The first call-out occurred on her first day of service. At 06:45 on 9 August 1985, in near gale-force conditions, Keith Anderson departed Newhaven, to the aid of the yacht Nirvana, which was taking on water, and had a damaged rudder. The yacht was recovered to Brighton Marina, with the lifeboat returning to Newhaven at 09:20.

The lifeboat, which cost £394,928, was funded by the unusual gift of 17 items of jewellery from Mrs Esme Anderson of Grosvenor Square in London, for the provision of a lifeboat named in memory of her husband Keith Anderson.

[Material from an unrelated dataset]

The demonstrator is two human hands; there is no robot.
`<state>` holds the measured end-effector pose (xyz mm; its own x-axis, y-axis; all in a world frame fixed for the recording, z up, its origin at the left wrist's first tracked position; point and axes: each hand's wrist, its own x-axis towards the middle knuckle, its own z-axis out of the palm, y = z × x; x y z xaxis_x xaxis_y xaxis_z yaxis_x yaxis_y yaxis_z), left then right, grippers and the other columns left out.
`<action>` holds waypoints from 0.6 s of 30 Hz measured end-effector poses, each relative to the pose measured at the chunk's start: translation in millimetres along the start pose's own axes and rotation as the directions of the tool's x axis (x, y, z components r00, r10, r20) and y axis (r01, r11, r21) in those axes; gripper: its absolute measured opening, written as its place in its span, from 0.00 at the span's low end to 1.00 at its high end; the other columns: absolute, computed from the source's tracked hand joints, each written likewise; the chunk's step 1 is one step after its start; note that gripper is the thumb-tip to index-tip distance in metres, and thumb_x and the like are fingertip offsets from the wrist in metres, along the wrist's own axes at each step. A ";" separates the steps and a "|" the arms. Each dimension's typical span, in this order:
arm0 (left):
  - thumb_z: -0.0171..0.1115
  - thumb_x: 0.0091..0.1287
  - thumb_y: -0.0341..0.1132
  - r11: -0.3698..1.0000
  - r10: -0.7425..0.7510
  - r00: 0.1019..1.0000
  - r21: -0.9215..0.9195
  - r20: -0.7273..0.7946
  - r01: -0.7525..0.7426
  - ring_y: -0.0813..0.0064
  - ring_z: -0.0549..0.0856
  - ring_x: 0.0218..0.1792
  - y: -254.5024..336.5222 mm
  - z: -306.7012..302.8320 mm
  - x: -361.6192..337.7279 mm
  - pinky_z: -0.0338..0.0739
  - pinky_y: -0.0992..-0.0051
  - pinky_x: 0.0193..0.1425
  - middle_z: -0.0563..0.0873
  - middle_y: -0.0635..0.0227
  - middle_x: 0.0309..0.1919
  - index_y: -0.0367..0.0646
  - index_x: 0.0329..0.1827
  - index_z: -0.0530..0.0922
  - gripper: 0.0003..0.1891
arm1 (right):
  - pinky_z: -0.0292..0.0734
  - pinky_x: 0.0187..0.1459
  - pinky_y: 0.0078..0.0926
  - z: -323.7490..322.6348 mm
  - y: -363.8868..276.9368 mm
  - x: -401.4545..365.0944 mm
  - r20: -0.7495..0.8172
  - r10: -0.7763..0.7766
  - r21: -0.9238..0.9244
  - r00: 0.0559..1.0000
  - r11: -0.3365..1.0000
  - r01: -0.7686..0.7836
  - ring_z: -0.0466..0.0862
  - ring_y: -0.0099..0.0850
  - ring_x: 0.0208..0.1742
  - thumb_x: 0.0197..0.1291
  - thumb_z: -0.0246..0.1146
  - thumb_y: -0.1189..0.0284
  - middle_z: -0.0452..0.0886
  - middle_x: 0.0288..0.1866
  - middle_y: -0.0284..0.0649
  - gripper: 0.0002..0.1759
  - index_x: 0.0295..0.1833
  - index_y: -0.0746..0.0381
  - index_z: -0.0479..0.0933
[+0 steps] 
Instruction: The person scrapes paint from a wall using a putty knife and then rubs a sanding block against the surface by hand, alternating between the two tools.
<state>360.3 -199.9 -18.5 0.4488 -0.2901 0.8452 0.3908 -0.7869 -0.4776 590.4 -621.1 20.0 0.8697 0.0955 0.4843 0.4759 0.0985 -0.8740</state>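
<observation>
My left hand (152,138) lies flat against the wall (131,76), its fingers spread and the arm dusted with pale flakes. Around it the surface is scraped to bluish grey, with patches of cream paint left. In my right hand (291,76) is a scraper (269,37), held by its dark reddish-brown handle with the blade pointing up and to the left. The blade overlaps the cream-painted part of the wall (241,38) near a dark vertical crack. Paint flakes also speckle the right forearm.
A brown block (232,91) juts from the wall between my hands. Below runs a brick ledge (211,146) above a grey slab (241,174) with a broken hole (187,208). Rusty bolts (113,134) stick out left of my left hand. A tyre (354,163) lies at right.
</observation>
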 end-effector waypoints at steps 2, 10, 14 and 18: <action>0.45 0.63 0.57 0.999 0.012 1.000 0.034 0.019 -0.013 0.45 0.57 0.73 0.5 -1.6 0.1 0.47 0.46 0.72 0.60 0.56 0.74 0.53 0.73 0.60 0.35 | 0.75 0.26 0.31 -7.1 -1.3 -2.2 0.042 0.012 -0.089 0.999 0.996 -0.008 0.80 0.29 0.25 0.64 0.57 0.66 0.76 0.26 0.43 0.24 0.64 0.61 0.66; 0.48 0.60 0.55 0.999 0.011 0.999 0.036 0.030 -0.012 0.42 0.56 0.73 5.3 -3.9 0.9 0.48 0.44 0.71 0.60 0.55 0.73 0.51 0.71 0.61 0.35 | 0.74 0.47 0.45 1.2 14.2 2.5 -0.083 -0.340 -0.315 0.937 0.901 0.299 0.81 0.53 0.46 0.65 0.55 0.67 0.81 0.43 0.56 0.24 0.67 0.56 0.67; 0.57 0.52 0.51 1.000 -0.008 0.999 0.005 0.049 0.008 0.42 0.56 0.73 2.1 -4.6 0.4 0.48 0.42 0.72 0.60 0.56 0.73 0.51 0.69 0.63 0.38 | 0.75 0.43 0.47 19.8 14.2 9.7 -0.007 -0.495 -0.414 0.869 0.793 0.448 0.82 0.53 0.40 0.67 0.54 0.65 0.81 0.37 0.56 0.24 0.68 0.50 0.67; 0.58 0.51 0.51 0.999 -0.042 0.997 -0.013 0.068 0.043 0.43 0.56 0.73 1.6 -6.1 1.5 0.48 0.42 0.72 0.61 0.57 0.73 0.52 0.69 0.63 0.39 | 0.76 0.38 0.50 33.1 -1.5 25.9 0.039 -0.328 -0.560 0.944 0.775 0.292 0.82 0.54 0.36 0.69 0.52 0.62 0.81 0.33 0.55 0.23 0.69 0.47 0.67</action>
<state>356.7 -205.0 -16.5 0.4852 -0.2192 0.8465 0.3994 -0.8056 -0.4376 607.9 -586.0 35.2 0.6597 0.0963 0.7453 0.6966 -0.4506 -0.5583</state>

An emerald ring was valued at over £200,000, and other items included a £20,000 diamond tiara, a £10,000 diamond plume brooch, and a necklace valued at £40,000.

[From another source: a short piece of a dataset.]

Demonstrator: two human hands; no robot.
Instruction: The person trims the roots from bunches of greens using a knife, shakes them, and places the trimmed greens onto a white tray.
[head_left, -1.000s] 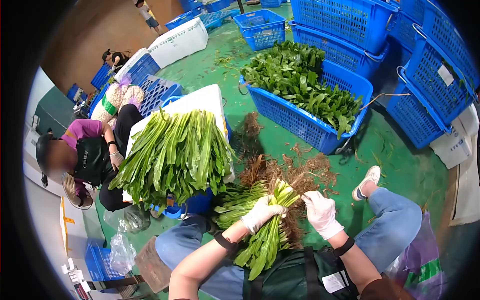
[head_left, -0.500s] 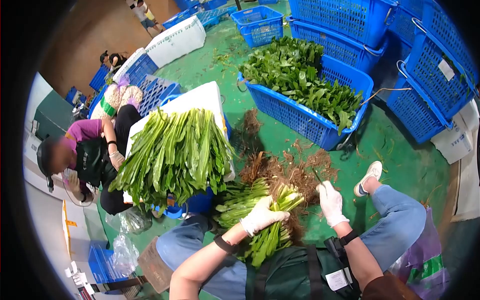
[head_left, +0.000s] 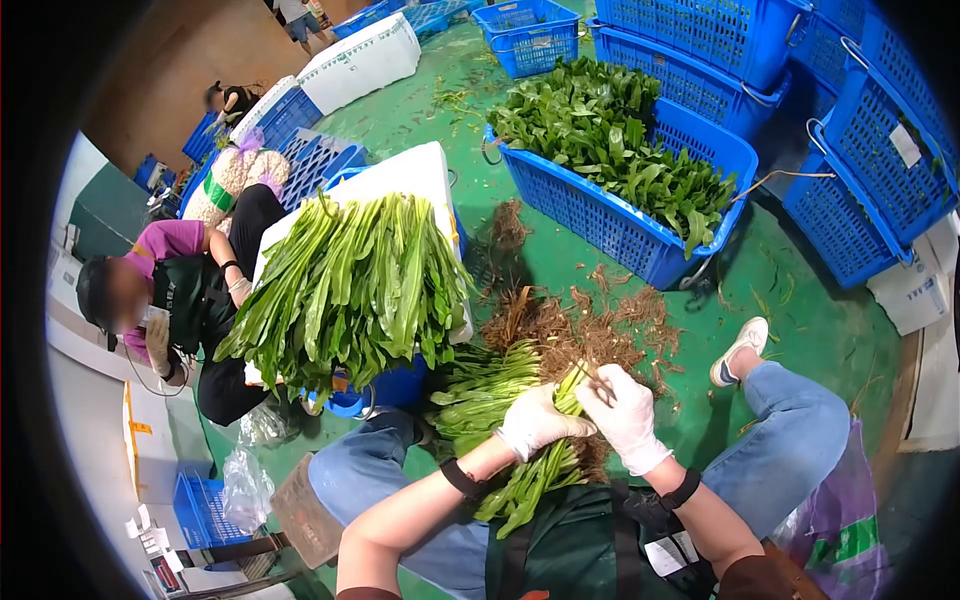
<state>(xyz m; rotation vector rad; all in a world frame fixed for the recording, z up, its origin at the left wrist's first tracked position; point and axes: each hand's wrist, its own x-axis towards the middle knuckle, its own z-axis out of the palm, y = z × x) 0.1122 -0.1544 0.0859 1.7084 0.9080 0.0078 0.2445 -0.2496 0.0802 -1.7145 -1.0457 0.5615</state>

At a ceremony on Tuesday 27 May 1986, the new 52-foot lifeboat was formally handed over by Mrs Esme Anderson, to The Duke of Atholl, chairman of the Institution, who in turn passed it to the care of Newhaven Lifeboat Station.
In her address to the assembled crowd, Mrs Anderson said "that the event made her feel 10-feet tall". After a service of dedication by the Rev A. E. T. Hobbs, Vicar of Staplefield, Mrs Anderson showered the fore-deck with champagne, and named the lifeboat Keith Anderson, before being shown around the lifeboat, and taken on a short trip down the harbour.

By the time of this ceremony, which was held nearly 10 months after the lifeboat arrived on station, the lifeboat had already been launched to service on 33 occasions and had been accredited with saving the lives of four people.

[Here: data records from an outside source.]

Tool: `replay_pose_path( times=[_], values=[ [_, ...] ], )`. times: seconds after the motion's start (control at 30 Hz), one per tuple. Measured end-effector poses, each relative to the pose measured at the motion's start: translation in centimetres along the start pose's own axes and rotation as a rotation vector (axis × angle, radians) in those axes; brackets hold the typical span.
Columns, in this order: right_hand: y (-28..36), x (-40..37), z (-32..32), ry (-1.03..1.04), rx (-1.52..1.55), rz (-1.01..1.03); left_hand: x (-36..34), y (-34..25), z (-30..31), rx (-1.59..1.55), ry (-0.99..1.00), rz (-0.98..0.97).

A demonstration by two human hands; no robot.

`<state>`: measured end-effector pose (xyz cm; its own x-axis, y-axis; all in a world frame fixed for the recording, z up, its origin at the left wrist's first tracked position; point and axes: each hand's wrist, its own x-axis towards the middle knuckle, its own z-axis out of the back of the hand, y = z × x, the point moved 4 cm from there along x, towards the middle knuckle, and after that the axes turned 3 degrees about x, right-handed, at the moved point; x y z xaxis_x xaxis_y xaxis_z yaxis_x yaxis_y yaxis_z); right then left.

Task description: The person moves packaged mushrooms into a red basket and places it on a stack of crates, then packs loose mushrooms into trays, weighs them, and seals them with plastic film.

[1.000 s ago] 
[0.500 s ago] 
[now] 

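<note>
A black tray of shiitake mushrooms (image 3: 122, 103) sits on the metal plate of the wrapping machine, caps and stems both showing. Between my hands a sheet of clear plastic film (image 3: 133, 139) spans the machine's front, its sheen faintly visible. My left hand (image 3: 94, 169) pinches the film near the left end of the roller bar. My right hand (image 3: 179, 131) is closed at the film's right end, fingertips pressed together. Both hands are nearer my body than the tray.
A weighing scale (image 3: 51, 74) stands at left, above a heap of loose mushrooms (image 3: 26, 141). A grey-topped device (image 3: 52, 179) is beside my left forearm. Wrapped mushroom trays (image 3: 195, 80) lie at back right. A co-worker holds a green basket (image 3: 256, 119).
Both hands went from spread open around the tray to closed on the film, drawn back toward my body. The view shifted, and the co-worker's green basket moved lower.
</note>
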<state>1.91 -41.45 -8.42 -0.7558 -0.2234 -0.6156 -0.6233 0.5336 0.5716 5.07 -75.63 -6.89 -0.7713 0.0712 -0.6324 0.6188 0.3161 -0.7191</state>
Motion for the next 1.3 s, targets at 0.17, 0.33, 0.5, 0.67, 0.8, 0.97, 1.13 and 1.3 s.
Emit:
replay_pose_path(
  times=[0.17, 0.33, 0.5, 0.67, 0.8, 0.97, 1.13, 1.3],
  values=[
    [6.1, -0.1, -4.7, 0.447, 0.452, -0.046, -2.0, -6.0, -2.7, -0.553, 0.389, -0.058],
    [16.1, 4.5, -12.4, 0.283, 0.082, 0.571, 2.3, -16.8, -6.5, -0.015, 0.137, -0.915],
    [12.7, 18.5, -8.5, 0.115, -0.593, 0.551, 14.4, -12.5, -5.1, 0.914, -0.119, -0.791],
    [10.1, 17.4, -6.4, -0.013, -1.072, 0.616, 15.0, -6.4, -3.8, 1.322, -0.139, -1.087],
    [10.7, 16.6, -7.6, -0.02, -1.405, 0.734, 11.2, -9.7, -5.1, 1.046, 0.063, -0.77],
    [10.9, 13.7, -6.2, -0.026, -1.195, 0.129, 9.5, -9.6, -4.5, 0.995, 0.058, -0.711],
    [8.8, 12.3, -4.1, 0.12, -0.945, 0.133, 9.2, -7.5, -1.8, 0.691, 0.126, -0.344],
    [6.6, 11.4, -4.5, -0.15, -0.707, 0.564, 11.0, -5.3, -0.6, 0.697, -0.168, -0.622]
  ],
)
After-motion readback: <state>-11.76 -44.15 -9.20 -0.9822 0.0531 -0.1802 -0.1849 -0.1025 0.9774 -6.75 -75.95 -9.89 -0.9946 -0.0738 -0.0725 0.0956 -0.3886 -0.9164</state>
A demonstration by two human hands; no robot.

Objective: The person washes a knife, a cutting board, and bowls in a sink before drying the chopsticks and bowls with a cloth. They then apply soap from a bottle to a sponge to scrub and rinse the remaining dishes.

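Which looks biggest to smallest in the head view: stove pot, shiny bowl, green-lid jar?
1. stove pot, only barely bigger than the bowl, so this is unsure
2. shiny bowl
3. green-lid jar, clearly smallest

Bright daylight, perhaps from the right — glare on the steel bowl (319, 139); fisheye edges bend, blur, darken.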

== Relief fleet and Hartlepool==
On the 27 October 1999, Newhaven received a new All-weather lifeboat. After 14-years service, Keith Anderson (ON 1106) was withdrawn, and placed in the RNLI relief fleet, based at the RNLI headquarters at Poole in Dorset. This was a short-lived arrangement, as in October 2000, she was reassigned to Hartlepool Lifeboat Station, replacing the lifeboat 47-023	City of Sheffield (ON 1131). Keith Anderson remained at Hartlepool for the next three years, finally being replaced with a new lifeboat.

==China SAR==
Between 2003 and 2006, Keith Anderson was placed in storage at Poole. A deal was struck to send three lifeboats to China, to join the China Ministry of Transport Rescue and Salvage organisation. The three lifeboats were loaded aboard a container ship at Felixstowe, and shipped to China. Once there the Chinese Rescue & Salvage Bureau placed her on station at the city of Dalian, a seaport in the south of Liaoning province, where she was renamed Hua Ying 394.

In all, a total of 10 Arun-class lifeboats were sold to China between 2005 and 2007. Details of their service are not available, and as of December 2025, just two seem to remain in operation. Nothing is known of the present location of ON 1106.